The Finance Ministry has yet again been identified as the most fiscally reckless public institution in Ghana, covering the period from 2021 to 2023.
This latest assessment follows a similar ranking the Ministry held between 2015 and 2020.
The finding is part of a new report released by IMANI Africa and Oxfam Ghana, which evaluated financial irregularities among Ministries, Departments, and Agencies (MDAs) through the third edition of their Fiscal Recklessness Index.
The report places the MoF at the top of the list, followed by the Ministries of Food and Agriculture, Communication and Digitalisation, Roads and Highways, and Health.

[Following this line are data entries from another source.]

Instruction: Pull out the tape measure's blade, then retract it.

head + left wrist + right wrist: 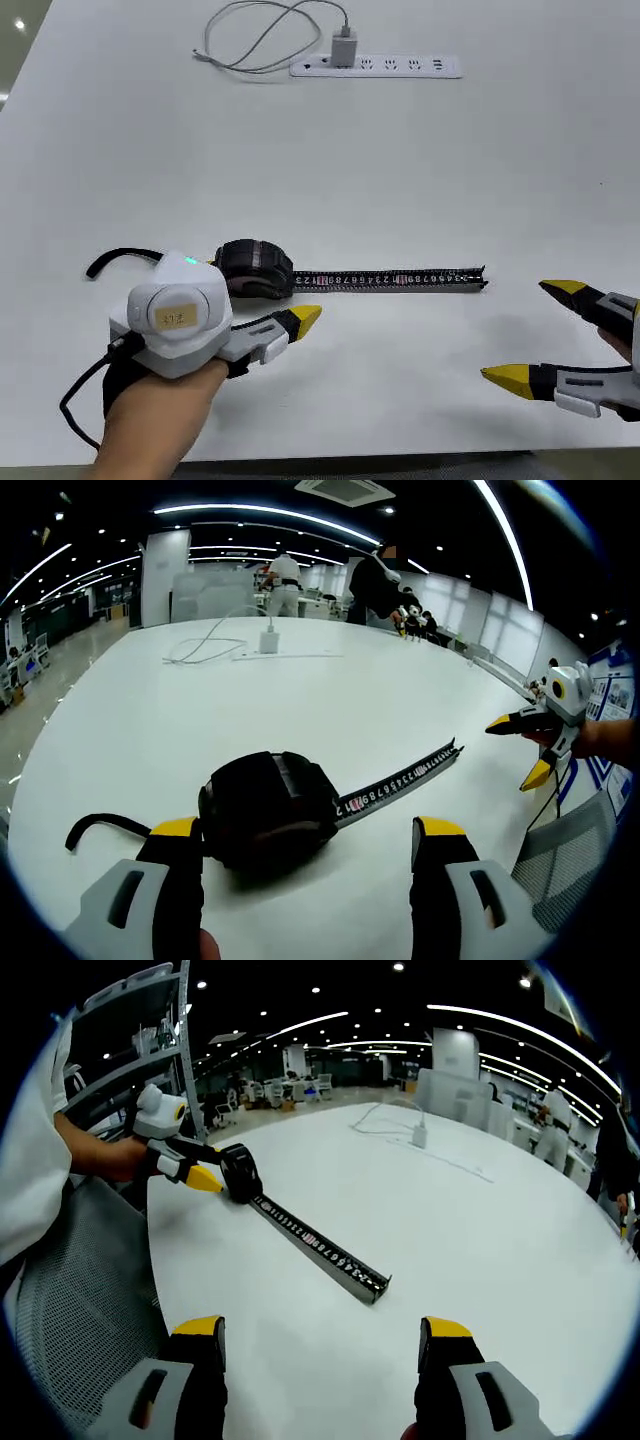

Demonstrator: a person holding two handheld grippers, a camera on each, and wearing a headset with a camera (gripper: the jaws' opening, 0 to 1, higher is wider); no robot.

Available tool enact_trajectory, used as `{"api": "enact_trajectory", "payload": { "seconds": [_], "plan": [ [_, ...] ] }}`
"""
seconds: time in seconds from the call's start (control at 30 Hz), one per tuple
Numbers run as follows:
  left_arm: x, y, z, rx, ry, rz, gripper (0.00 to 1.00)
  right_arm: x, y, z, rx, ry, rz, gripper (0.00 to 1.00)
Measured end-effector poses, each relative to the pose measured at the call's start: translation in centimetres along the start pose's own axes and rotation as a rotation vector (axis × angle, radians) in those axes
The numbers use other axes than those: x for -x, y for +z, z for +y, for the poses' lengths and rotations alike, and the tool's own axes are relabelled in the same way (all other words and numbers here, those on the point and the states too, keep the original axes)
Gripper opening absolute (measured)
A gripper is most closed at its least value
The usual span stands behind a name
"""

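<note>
A black tape measure (255, 268) lies on the white table (400, 180), its blade (390, 279) drawn out to the right and lying flat, with the end hook (484, 279) at the tip. My left gripper (262, 290) is open, and the case (268, 805) sits between its jaws, close to the left finger (175, 830). My right gripper (535, 332) is open and holds nothing, a short way right of the hook and nearer the table's front. In the right gripper view the hook (375, 1288) lies just ahead of the right gripper (320, 1326).
A white power strip (375, 66) with a charger (343, 47) and a looped cable (260, 35) lies at the far side. The case's black strap (120, 258) trails left. The table's front edge runs just under both grippers. A mesh chair (90, 1300) stands beside the table.
</note>
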State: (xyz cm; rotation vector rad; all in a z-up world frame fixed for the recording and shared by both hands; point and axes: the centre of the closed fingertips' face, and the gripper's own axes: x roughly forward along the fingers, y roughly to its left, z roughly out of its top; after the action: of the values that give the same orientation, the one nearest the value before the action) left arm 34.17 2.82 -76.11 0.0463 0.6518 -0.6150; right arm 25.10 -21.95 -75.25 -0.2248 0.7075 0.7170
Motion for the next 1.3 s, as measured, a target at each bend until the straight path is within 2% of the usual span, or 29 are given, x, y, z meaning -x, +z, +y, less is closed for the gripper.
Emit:
{"api": "enact_trajectory", "payload": {
  "seconds": [0.1, 0.33, 0.47, 0.7, 0.83, 0.93, 1.3],
  "plan": [
    [-0.1, 0.1, 0.1, 0.022, 0.016, -0.006, 0.83, -0.2, -0.3, -0.5, 0.052, 0.015, 0.04, 0.71],
    [-0.4, 0.3, 0.3, 0.04, 0.051, -0.011, 0.81, -1.0, 0.1, -1.3, 0.085, 0.057, 0.067, 0.62],
    [-0.5, 0.4, 0.6, 0.054, 0.067, -0.015, 0.79, -1.3, 0.1, -1.9, 0.123, 0.082, 0.092, 0.53],
    [-0.9, 0.7, 1.3, 0.109, 0.102, -0.025, 0.74, -2.3, 0.3, -2.9, 0.202, 0.127, 0.142, 0.48],
    [-0.9, 0.6, 1.6, 0.103, 0.119, -0.021, 0.7, -2.7, 0.6, -3.3, 0.236, 0.143, 0.161, 0.45],
    [-1.1, 0.6, 1.9, 0.123, 0.132, -0.02, 0.67, -3.0, 0.8, -3.5, 0.248, 0.156, 0.171, 0.44],
    [-1.4, 0.5, 2.4, 0.141, 0.167, -0.014, 0.63, -4.3, 0.9, -3.5, 0.311, 0.204, 0.21, 0.37]
  ]
}}
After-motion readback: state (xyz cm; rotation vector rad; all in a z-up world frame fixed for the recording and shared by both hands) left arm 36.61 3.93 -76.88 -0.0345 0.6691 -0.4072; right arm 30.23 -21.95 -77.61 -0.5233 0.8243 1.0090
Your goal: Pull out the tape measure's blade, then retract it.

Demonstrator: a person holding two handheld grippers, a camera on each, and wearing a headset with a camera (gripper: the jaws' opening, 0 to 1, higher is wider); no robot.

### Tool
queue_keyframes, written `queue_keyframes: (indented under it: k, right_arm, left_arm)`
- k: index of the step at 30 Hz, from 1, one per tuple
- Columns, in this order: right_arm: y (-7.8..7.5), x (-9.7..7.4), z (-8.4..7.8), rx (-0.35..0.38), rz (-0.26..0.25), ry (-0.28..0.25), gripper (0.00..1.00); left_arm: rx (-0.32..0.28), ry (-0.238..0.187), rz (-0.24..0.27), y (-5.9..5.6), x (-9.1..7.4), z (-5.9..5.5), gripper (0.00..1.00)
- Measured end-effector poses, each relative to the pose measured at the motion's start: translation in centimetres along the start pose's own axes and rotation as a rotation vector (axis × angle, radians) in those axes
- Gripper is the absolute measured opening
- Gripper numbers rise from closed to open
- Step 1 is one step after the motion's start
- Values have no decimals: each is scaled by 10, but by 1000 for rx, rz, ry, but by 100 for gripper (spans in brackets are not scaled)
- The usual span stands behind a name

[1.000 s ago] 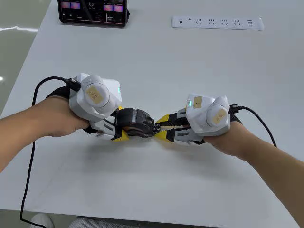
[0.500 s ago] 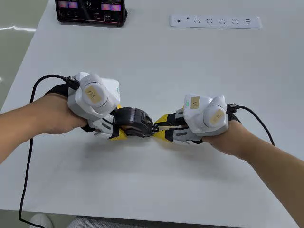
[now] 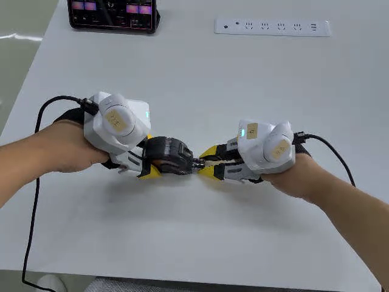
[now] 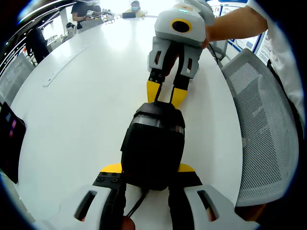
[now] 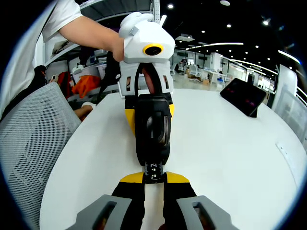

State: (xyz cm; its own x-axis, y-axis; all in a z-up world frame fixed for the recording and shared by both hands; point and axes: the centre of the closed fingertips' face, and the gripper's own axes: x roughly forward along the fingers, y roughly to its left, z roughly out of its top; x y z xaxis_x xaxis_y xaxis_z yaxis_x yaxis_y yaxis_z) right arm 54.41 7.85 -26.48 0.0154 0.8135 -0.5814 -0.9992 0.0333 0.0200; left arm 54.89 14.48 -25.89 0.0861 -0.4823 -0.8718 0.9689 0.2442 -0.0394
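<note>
The tape measure (image 3: 170, 156) sits mid-frame in the head view, low at the white table (image 3: 200, 237). Its long axis runs left to right and its mouth faces right. The left gripper (image 3: 151, 159) comes in from the left, with its jaws clamped on the two flanks of the case. The right gripper (image 3: 205, 162) meets it from the right, jaws narrow and pinched on the blade (image 5: 151, 168), which is out of the mouth by just a short stub.

The right gripper view looks straight at the mouth end. There the stub is pale with black numerals, and a glossy dark grey panel sits on the case's upper face. The left gripper view shows the opposite end, a rounded black block with a thin dark cord (image 4: 136, 207) trailing at the frame's bottom. A mesh chair (image 4: 261, 124) stands at its right edge. In the head view, a tablet (image 3: 112, 13) lies at upper left and a power strip (image 3: 272, 27) at upper right.
</note>
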Motion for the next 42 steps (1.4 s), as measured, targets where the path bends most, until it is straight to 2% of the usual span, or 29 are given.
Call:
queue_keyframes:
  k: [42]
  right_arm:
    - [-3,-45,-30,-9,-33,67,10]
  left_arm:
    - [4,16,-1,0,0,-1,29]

During a media briefing on the report’s findings, Dennis Asare, Senior Research Associate at IMANI Africa, revealed that Ghana lost over GH₵ 4.9 billion in 2023 due to various financial irregularities.
Mr Asare stressed that such significant financial losses could have been redirected to social intervention programmes, including the Livelihood Empowerment Against Poverty (LEAP) initiative and the Ghana School Feeding Programme.
“The Ministry of Finance is considered the most fiscally reckless institution because nearly 90% of the identified irregularities can be traced back to it,” he stated.
He explained that as a central management agency overseeing other institutions, the MoF’s financial mismanagement reflects broader systemic issues.
Asare also clarified that the fiscal recklessness extends beyond the Ministry’s headquarters to other agencies under its oversight. A key issue identified in the report was the government's failure in tax collection, pointing to gaps in revenue mobilization efforts.
The report included recommendations to address these challenges, with a particular focus on establishing a more empowered fiscal council.
“We need a stronger fiscal council, not just a committee. All political parties agree on the importance of such an institution. Now is the time to formalize it with legal backing and ensure it has the authority to perform its critical oversight functions effectively,” Mr Asare urged.